Adam notes that he has never seen a battle so equally matched, and eventually chooses Jordan. Christina adds that they're both "superstars," but in my opinion, they are both young, pretty girls who want to sing for a living and are good at singing. Blake is frustrated he doesn't have a steal left, which is no consolation to either singer. Christina says she relates to Jordan, being Disney kids and all, and Jordan added some ad libs. Jordan nods eagerly. Christina says Adriana went for some of those high notes, and has a natural ability.
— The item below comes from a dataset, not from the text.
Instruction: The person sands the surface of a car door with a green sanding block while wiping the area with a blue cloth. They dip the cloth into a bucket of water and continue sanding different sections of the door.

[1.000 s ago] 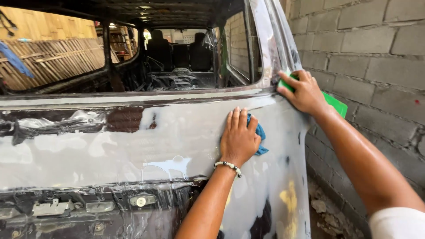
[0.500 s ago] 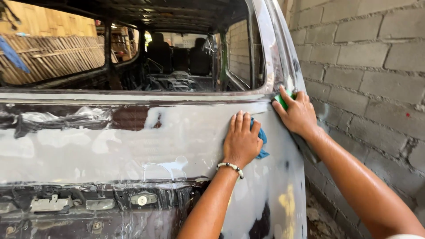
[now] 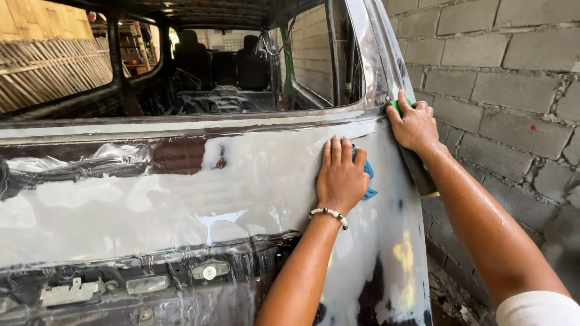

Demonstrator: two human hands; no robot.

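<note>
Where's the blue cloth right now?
In the head view the blue cloth lies flat under the left hand on the grey panel, right of centre, just below the window edge.

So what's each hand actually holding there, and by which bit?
The left hand presses a blue cloth flat under its palm against the car panel. The right hand pins a green pad under its fingers at the panel's edge.
</note>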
She chooses Adriana, so Jordan will have to go back to hanging out with Selena Gomez and Demi Lovato and whoever "the Cheetah Girls" are.
Then, Christina tells Jordan not to cry, which is entirely ineffective. Jordan thanks Christina for the "life-changing" opportunity. She felt confident that it would be her, because Adriana is a little more raw. Blake is sad he doesn't have a steal, but doesn't actually care about any of this.
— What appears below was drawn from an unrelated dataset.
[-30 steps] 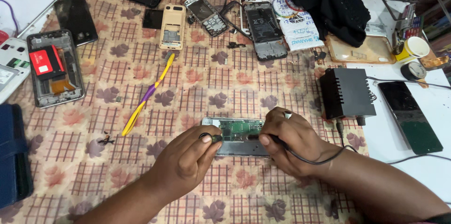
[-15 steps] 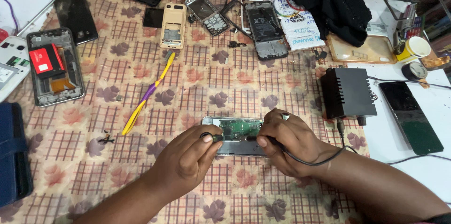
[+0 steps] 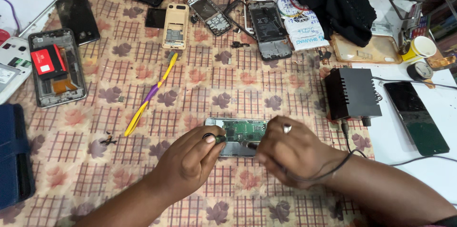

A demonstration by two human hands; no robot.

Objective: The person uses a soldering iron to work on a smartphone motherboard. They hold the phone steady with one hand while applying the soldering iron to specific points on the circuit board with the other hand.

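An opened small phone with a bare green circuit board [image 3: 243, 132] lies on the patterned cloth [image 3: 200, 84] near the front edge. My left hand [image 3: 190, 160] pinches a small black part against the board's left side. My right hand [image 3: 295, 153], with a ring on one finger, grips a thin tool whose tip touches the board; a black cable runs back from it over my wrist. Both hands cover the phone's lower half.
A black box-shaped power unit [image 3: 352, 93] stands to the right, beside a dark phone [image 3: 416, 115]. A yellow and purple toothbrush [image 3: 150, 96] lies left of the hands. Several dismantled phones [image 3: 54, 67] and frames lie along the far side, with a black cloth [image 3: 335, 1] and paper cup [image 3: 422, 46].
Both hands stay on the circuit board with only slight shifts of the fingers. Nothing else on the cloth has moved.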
Speaking of not caring, the next battle belongs to Team Blake: Kelly Crapa versus Michaela Paige. Unlike Christina, Blake chose a variety of artists, so there aren't enough country match-ups to make things come out even. Kelly Crapa (pronounced Crepe-uh, for all you aspiring telemarketers out there), is an aspiring country artist. I don't remember her, but I just want to say that her hair is far too long. Michaela Paige also got montaged, but her hair is at least more interesting. She is a "rocker."
Kelly and Michaela are fifteen and sixteen, respectively, so Michael Buble and Blake spent most of the first rehearsal just marveling at them. Blake assigns them a Joan Jett song, and Michael Buble calls Michaela "a sixty-year old black woman trapped in the body of a blond, punk girl." No, she's not, Michael. I wish people would stop saying that. Black womens' souls and voices are not trapped anywhere -- they are comfortably existing inside the bodies of black women. Just stop.